**Exercise brief**
In the data below, which lines hold the word "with"? Copy them.
⁂
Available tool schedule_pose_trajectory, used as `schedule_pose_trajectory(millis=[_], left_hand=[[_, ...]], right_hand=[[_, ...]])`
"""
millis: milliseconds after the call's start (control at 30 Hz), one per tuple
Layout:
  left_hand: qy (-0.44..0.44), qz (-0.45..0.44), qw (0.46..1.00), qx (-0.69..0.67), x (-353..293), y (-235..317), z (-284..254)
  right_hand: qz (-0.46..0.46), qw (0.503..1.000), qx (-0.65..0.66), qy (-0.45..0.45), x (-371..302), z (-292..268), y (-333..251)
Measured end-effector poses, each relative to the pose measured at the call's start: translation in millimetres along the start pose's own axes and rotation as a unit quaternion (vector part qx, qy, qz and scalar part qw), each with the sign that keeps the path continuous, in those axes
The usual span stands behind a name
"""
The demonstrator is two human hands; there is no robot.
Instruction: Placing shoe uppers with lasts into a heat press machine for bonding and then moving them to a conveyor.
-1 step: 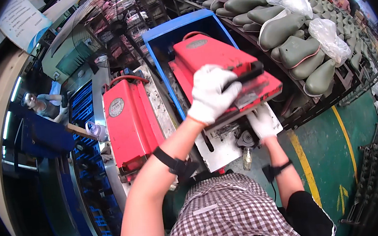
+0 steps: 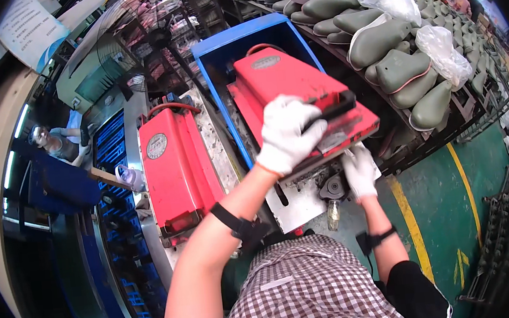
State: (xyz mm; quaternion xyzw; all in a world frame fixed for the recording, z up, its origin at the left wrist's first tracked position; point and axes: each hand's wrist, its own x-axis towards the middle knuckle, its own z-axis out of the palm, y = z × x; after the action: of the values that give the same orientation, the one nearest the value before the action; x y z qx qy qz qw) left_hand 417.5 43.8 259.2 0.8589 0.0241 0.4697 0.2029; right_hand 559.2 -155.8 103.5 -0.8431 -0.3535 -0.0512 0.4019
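Observation:
My left hand (image 2: 292, 132), in a white glove, is closed around the black handle (image 2: 337, 109) at the front of a red machine cover (image 2: 292, 72). The cover's front end is raised above a pale metal base plate (image 2: 299, 210). My right hand (image 2: 360, 170), also gloved in white, is beside the front right edge of the cover, over the base. Its fingers point up and look stretched out, though their tips are partly hidden near that edge. Beside it on the base sit a round dark fitting (image 2: 333, 187) and a small clear cylinder (image 2: 333, 214).
A second red machine (image 2: 175, 166) stands at left. A blue bin (image 2: 242, 31) is behind the raised cover. Dark green boot-shaped forms (image 2: 378, 40) and clear plastic bags (image 2: 443, 52) fill a rack at right. Another person (image 2: 60, 144) is at far left.
The cover's front edge and my left hand on its handle have come down slightly. My right hand has drawn back a little to the right from under the cover.

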Motion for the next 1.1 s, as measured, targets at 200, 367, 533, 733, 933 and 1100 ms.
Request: schedule_pose_trajectory(millis=[200,367,533,733,933,1100], left_hand=[[-0.037,0.050,0.997,0.039,-74,-7,44],[-0.050,0.083,0.993,0.074,-123,-17,73],[-0.066,0.086,0.990,0.091,-146,-28,84],[-0.098,0.067,0.989,0.090,-152,-29,81],[-0.128,0.032,0.991,0.023,-141,-6,37],[-0.133,-0.150,0.979,0.025,-182,-4,-60]], right_hand=[[0.386,0.867,0.282,-0.140,-136,-12,66],[0.522,0.547,0.575,-0.312,-144,-31,-3],[0.530,0.467,0.636,-0.310,-133,-37,54],[0.499,0.498,0.708,-0.036,-79,-61,73],[0.571,0.589,0.569,-0.060,-130,-20,78],[0.450,0.687,0.401,-0.405,-149,-1,3]])
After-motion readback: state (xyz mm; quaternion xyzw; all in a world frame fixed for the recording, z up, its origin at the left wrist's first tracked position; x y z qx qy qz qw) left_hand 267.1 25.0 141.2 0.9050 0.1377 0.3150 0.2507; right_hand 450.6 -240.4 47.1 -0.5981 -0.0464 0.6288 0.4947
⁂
**Final answer**
Measured end-effector poses, each relative to the pose measured at the call's start: translation in millimetres along the start pose's own axes and rotation as a unit quaternion (vector part qx, qy, qz and scalar part qw), each with the sign that keeps the path continuous, in those axes
Instruction: Placing shoe uppers with lasts into a heat press machine for bonding and then moving them to a conveyor.

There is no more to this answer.